* Instructions for the task
How many of the lines in the material underneath include the string "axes"? State the number only.

* Data below
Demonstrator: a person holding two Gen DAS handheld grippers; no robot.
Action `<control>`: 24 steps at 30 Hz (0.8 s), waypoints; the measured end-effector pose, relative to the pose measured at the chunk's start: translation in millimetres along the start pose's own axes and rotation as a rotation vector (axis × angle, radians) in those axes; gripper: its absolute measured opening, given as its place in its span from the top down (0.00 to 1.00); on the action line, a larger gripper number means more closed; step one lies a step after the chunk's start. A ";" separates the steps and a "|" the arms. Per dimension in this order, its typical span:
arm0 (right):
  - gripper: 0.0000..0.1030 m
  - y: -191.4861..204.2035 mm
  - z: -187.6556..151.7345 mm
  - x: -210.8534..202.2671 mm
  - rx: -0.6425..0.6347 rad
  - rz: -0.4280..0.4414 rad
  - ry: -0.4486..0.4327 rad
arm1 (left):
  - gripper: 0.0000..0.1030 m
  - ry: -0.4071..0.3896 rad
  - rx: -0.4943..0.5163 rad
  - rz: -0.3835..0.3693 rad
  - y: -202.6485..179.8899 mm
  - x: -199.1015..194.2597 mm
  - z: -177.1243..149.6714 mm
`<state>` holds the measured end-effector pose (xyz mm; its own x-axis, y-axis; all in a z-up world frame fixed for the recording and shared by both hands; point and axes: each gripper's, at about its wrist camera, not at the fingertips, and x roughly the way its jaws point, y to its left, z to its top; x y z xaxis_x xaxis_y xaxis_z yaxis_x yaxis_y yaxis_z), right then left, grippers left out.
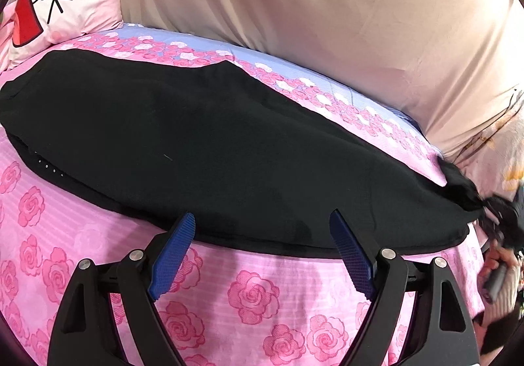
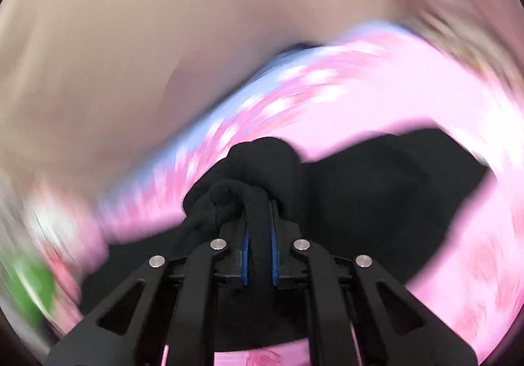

* Problem solution
2